Feel the Need to Believe: Artist JEREMY SHAW’s Film “Quickeners”

JEREMY SHAW’s work explores altered states and the cultural and scientific practices that aspire to transcendental experience. His most recent film, Quickeners, is currently on view at Johann König, Berlin. It reworks footage from the 1967 ethnographic documentary Holy Ghost People—which portrays a Pentecostal Christian sect in West Virginia and its practice of direct and personal experience of God through anointing, faith healing, speaking in tongues, and handling snakes—to create an entirely new narrative that takes place in a future of Quantum Humans neurologically linked to the Hive. The audio in Quickeners adopts the glossolalia of Pentecostalism, chopping up and rearranging the language and matching different words, or parts of words, to the way the worshipper’s mouths moved. It is an exquisite corpse of convinced magic and putative speaking of a natural language previously unknown to the speaker. 032c corresponded with Shaw about the film.

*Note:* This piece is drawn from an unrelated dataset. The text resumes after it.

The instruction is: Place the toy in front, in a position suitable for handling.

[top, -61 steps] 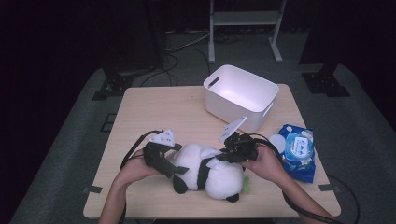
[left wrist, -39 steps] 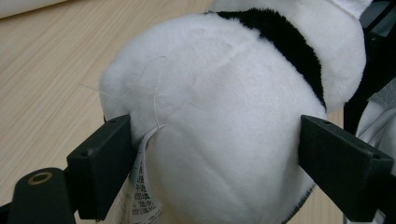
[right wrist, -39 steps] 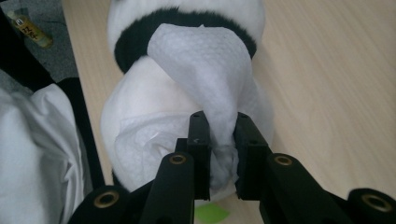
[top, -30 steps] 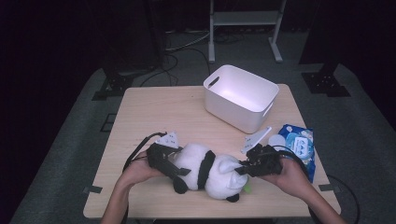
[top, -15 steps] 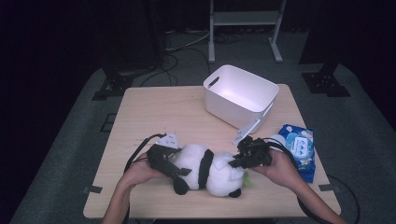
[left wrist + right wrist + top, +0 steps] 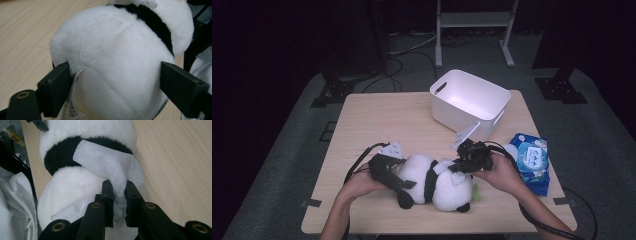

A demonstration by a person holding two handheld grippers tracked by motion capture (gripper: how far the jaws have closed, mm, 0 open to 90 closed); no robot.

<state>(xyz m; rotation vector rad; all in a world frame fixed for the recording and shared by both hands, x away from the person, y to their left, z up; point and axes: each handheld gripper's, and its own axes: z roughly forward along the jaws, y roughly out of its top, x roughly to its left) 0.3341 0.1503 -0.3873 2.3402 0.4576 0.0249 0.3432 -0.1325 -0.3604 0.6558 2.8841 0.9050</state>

The film is reminiscent of Ken Russell’s work—something in between Altered States (1980) and The Devils (1971)—but also of the National Film Board’s expository documentaries of the 1950s and 60s. How much does cinema inform your work?

Ken Russell, and specifically Altered States, had a huge influence on me. I saw it for the first time on LSD when I was 16 or so and it’s stayed with me ever since—that alchemical mix of fiction, psychedelia, body-horror, and science-speak all show up in this piece in some way or other. Cinema in general is hugely informative in my work. As you mention, from psychedelic to ethnographic films, a lot of what I’m doing is rooted initially in its tropes and devices with a real fondness for the manipulative possibility of the cinematic experience.

Why choose to work with an outmoded form of documentary to portray what is ostensibly the future?

I find working with the recent past/outmoded media to be a disarming way to discuss the present and the future. I’ve done it before with various time-based mediums as well as with my public poster projects that reprint ads from the recent past and place them alongside contemporary advertising. The suspension of belief is stronger and more malleable when there is a prior connection with the subject at hand, or a specific time-reference and familiarity/comfort with the aesthetic of the material. When coupled with elements that then upset that assumed familiarity, the propositions around parallel/multiple/future realities become more visceral and surreal—or even more probable feeling.

Much of your work and the discussion around it has focused on altered states, either chemically or naturally induced. This supposes that there is also an “unaltered” state. How would you define the two, and what happens in the middle?

I don’t necessarily believe that there is an unaltered state. I think we are constantly navigating various degrees of alteration in our own realities and to be able to actually pin-point an “unaltered” moment would, at best, be an incredibly personal thing considering the millions of variables. In my work, I’ve been primarily interested in the active seeking out of altered states—the age-old human desire to transcend the body or time—as well as efforts made to explain or map the phenomena. Via drugs, dancing, religion, belief, the Internet, whatever you like—I’m into it. But it’s the actual conscious attempt to alter one’s own reality, whatever that is at that given moment in time, that interests me most.

The film takes place in the future—perhaps an alternate reality—where Quantum Humans connect to the Hive. Can the Hive be seen as an allegory of the Cloud?

Yes, for sure—The Hive, The Cloud, The Matrix, etc … a nebulous analogy to a neurally-connected race or time.

What role does technology and the Internet play in your idea of altered/unaltered states?

Technology, drugs especially, are one of the easier routes to achieving an altered state. The Internet of course has many ways to alter reality and its potential for this is growing much faster than chemical drugs, so it’s inevitably becoming more and more of a prominent factor.

In some ways this film is a culmination of the themes you’ve been working on over the past few years—altered states, religion and spirituality, and elements of dance even. Do you see your practice as having a cumulative aspect to it? Do your pieces speak to one another?

Yes, it’s definitely a culmination of many of my ideas from past works. Whether it’s an MRI mapping MDMA effects, someone deep in prayer, or someone doing whippets in their kitchen, it all occupies a similar space to me. Quickeners is the first time I’ve glued these elements together with a traditional narrative structure, so even the most disparate-seeming are now in direct dialogue. You can find many of the same things I’ve been working on for years translated into the language portion of the piece as well as the recurring physical aspects of worship, dancing, trance, etc.

Jeremy Shaw’s exhibition Quickeners is on view at Johann König, Berlin, until June 28, 2014.

Quickeners was co-produced by Johann König, Berlin, the British Columbia Arts Council and the Centre d’Art Contemporain Genève for the BIM 14, with the support of the Fmac, the FCAC and the MONA MUSEUM.